Introduction
This vignette provides a minimal introduction to the
realestatebr package, showing how to use its core
functions. Since realestatebr returns tibble
as default values, we recommend using it together with the
dplyr package, though conversion do data.table
is trivial.
The code below defines a common theme for all plots in this vignette and is required to fully replicate the code in this document. Despite this, this code is entirely optional and can be omitted.
library(ggplot2)
color_palette <- c(
"#1E3A5F",
"#DD6B20",
"#2C7A7B",
"#D69E2E",
"#805AD5",
"#C53030"
)
theme_series <- function() {
theme_minimal(
# swap for other font if needed
base_family = "Avenir",
base_size = 10
) +
theme(
plot.title = element_text(size = 16),
panel.grid.minor = element_blank(),
panel.grid.major.x = element_blank(),
axis.line.x = element_line(color = "gray10", linewidth = 0.5),
axis.ticks.x = element_line(color = "gray10", linewidth = 0.5),
axis.title.x = element_blank(),
legend.position = "bottom",
palette.color.discrete = color_palette
)
}realestatebr provides a unified interface to Brazilian
real estate data from multiple public sources. All datasets are returned
as tidy tibble objects.
Core Interface
The goal of realestatebr is to provide a unified
interface to Brazilian real estate data from multiple public sources.

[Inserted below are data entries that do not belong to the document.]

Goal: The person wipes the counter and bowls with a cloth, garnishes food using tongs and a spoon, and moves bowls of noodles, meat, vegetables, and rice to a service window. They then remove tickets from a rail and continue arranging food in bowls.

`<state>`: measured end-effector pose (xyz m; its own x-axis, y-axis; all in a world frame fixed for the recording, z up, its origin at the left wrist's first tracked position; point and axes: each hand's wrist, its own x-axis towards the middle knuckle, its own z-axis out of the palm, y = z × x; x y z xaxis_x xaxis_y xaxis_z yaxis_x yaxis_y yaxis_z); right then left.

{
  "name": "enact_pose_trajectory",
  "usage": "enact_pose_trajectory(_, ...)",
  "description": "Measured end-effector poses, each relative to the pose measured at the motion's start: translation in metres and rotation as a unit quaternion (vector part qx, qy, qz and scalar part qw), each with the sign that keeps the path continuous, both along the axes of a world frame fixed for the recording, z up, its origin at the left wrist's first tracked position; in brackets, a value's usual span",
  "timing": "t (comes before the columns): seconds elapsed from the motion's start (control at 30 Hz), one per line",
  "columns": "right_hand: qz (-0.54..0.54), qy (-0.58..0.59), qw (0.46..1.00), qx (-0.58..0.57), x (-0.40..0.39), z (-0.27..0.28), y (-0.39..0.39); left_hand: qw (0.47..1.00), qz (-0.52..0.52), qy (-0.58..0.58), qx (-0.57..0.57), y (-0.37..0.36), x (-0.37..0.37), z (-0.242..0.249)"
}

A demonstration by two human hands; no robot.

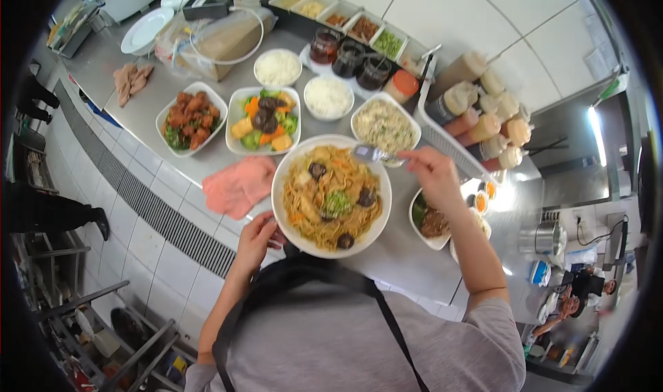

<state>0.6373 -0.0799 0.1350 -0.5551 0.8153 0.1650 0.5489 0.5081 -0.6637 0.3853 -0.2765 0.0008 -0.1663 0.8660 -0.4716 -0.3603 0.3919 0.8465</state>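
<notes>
A large white bowl (278,219) of noodles (331,216) stands at the counter's near edge, topped with dark mushroom pieces and chopped greens. My left hand (257,238) is at its lower left rim, fingers curled against the side and partly hidden. In my right hand (434,174) is a metal spoon (376,154), pinched by its handle. The spoon's head reaches over the bowl's upper right rim, beside a white dish of fried rice (385,126). Left of the bowl lies a pink cloth (238,185).
Around the bowl stand mixed vegetables (264,119), fried meat pieces (190,119), two bowls of white rice (329,97) and a meat dish (434,223). Sauce bottles (483,119) fill a basket at right. Topping trays (362,27) and dark jars (349,59) line the wall. People (577,299) work far right.
</notes>
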Motion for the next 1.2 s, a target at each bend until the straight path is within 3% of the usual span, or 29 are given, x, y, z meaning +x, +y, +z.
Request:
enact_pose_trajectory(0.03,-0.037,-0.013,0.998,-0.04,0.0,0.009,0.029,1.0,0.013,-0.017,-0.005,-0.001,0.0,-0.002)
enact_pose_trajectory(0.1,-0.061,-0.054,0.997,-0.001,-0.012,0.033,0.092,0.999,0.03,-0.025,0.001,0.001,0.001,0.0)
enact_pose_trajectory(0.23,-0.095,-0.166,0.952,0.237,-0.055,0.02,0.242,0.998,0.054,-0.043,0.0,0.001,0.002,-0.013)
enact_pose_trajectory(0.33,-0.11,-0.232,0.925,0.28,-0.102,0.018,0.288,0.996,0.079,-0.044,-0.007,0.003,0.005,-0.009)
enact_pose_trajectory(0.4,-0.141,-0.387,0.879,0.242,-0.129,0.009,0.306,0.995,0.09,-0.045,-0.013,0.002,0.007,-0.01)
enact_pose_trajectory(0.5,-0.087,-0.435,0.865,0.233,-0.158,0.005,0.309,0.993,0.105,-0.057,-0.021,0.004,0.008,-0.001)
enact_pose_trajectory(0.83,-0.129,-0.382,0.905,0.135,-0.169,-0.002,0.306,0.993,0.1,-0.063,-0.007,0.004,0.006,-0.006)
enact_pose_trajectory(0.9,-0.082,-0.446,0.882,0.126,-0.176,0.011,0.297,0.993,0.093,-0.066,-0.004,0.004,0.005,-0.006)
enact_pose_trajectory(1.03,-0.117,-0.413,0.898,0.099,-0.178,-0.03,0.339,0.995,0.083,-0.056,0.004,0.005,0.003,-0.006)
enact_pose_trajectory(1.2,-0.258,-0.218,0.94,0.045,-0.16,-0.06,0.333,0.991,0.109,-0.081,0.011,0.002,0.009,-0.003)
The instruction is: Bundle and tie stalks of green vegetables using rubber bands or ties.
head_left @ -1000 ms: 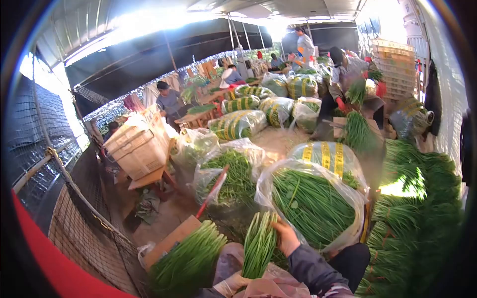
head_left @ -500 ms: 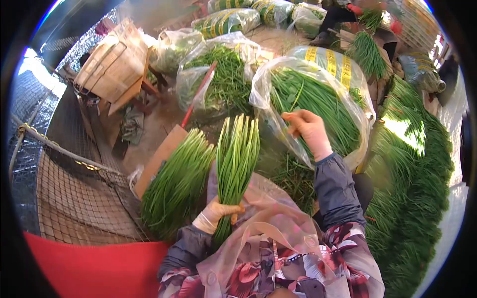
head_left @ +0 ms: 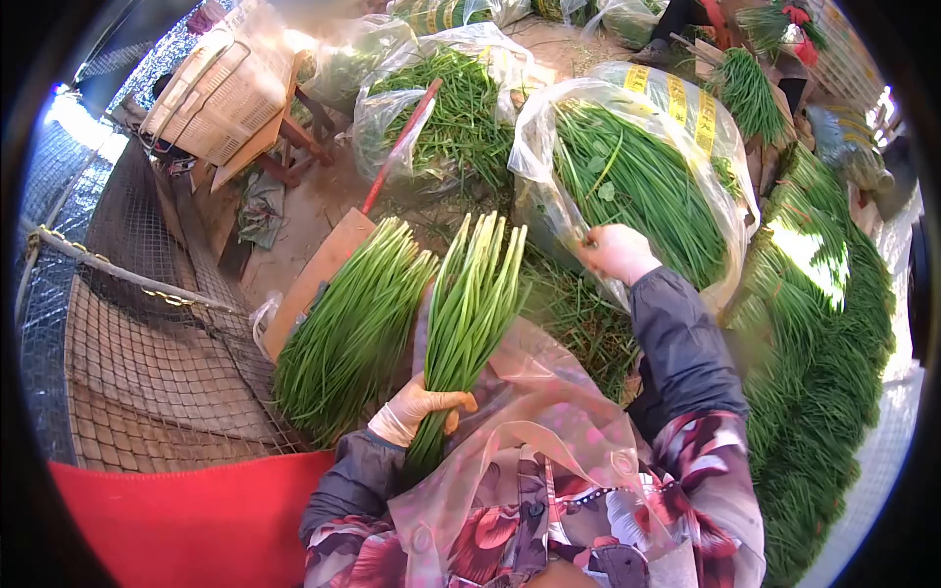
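Note:
Upright in front of my chest is a bunch of garlic chives (head_left: 474,299), pale cut ends up, with my left hand (head_left: 420,407) wrapped round its lower part. Beside it on the left, a larger pile of garlic chives (head_left: 358,318) leans on a brown board (head_left: 306,279). My right hand (head_left: 618,252) is at the near left edge of an open clear plastic bag (head_left: 529,162) full of long green leaves. Its fingers are curled together; whatever they hold, if anything, is hidden. Both hands seem to wear thin gloves.
Another plastic bag (head_left: 371,118) of loose greens stands behind a red pole (head_left: 400,147). Long rows of stacked chives (head_left: 814,392) line the right side. A wicker basket (head_left: 221,98) sits at upper left. Another person's red-gloved hand (head_left: 806,49) appears at upper right.
My right hand has moved slightly down to the bag's near edge, its fingers curled in closer. My left hand keeps its hold on the bunch. The whole view has shifted a little.

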A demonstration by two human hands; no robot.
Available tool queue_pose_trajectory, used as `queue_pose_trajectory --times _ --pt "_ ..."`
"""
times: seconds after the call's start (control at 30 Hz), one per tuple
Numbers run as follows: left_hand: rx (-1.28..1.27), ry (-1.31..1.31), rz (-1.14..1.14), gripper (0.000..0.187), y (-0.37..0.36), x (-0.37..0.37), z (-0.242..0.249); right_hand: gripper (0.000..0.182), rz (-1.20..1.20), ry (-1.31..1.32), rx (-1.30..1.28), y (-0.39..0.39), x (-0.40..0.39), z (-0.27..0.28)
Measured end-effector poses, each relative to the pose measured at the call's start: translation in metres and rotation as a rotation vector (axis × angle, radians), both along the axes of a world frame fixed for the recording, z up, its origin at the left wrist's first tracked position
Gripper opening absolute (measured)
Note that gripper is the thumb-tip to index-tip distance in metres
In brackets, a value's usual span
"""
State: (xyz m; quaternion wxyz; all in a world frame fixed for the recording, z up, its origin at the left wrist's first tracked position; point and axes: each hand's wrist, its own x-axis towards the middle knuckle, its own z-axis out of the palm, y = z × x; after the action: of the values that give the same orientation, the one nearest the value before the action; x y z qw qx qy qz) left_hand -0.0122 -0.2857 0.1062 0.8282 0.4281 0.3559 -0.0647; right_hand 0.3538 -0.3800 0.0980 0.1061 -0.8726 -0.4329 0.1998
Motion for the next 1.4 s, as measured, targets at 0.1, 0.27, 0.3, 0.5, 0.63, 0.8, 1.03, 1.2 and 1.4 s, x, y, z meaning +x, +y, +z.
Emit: queue_pose_trajectory --times 0.1,0.27,0.3,0.5,0.63,0.8,1.03,1.2,1.4 --pt "-0.03 0.029 0.008 0.037 -0.001 0.002 -0.007 0.035 -0.112 0.07 0.186 0.005 -0.016 0.028" --pt "0.111 0.04 -0.012 0.051 -0.008 0.015 -0.016 0.022 0.003 0.96 0.372 0.032 -0.068 0.019" --pt "0.107 0.042 -0.008 0.051 -0.008 0.014 -0.017 0.02 -0.017 1.014 0.35 0.035 -0.071 0.013" --pt "0.196 -0.079 0.029 0.065 -0.008 0.02 -0.015 0.02 0.248 0.977 0.431 0.003 -0.102 0.011" --pt "0.101 -0.166 0.144 0.06 -0.004 0.021 -0.02 0.024 0.538 1.178 -0.001 -0.032 -0.109 0.052" --pt "0.037 -0.109 0.132 0.058 -0.007 0.022 -0.015 0.021 0.138 0.64 0.204 -0.034 -0.063 0.022" --pt "0.145 -0.133 0.085 0.074 -0.018 0.029 -0.031 0.049 0.291 0.184 0.296 0.009 -0.065 0.058" --pt "0.33 -0.127 0.077 0.079 -0.026 0.028 -0.034 0.042 0.359 0.103 0.196 0.038 -0.09 0.027" --pt "0.257 -0.122 0.183 0.076 -0.011 0.027 -0.034 0.024 0.301 1.298 0.259 -0.009 -0.113 0.037"
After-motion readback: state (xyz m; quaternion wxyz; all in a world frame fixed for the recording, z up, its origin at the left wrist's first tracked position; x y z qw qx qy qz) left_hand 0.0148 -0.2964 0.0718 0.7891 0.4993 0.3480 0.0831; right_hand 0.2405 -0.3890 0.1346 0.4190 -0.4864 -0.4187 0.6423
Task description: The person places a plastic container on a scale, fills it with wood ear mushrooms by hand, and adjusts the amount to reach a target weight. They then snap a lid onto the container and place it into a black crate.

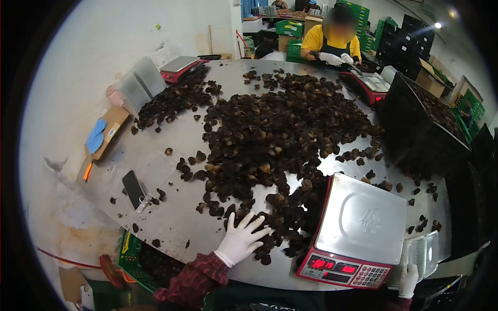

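At the tabletop (176,223): sorting dark mushrooms (270,135) beside a scale (358,228).
Left hand (241,239) lies spread flat on mushrooms, gripping none; right hand (408,280) holds a clear container (423,254), next to be filled.

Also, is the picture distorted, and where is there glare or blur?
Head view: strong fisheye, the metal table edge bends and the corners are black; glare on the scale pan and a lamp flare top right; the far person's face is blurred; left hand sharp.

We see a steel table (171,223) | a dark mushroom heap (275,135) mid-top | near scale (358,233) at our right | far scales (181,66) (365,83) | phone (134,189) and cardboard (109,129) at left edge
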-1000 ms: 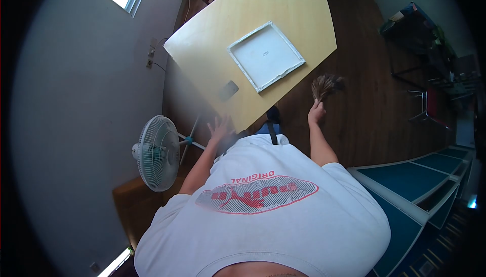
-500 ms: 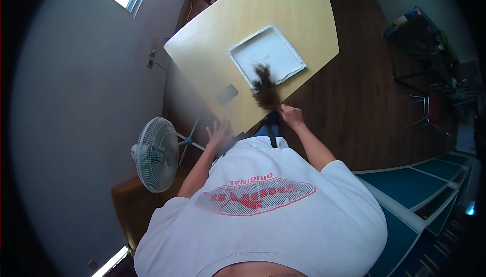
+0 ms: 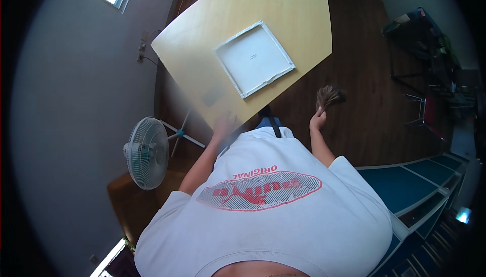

All datasets are returned as tidy tibble objects. The
package is centered around a key function:
get_dataset(name, table) which retrieves any dataset by
name. Without a table argument it returns the default
table; use table to select a specific sub-table.
- Use
get_dataset()main function to retrieve datasets.
# Default table
abecip <- get_dataset("abecip")
# Specific table
sbpe <- get_dataset("abecip", table = "units")In order to explore which datasets are available, use
list_datasets() and get_dataset_info().
-
list_datasets()returns a catalogue of all available datasets and their tables.
ds <- list_datasets()| name | title | source | available_tables | frequency |
|---|---|---|---|---|
| abecip | ABECIP Housing Credit Indicators | ABECIP - Associação Brasileira das Entidades de Crédito Imobiliário | sbpe, units, cgi | monthly |
| abrainc | ABRAINC-FIPE Primary Market Indicators | ABRAINC/FIPE | indicator, radar, leading | quarterly |
| bcb_realestate | BCB Real Estate Market Data | Banco Central do Brasil | accounting, application, indices, sources, units | monthly |
| bcb_series | BCB Economic Series | Banco Central do Brasil - SGS | core, primary, secondary, tertiary, full | varies (daily/monthly/quarterly) |
| fgv_ibre | FGV IBRE Real Estate Indicators | FGV IBRE | (single table) | monthly |
| rppi | Brazilian Residential Property Price Indices | Multiple (FIPE/ZAP, IVGR, IGMI, IQA, IQAIW, IVAR, SECOVI-SP) | fipezap, ivgr, igmi, iqa, iqaiw, ivar, secovi_sp, sale, rent, all | monthly |
| rppi_bis | BIS Residential Property Price Indices | Bank for International Settlements | selected, detailed_monthly, detailed_quarterly, detailed_annual, detailed_halfyearly | quarterly |
| secovi | SECOVI-SP Real Estate Market Data | SECOVI-SP - Sindicato da Habitação | condo, rent, launch, sale | monthly |
-
get_dataset_info()shows available tables and metadata for a given dataset.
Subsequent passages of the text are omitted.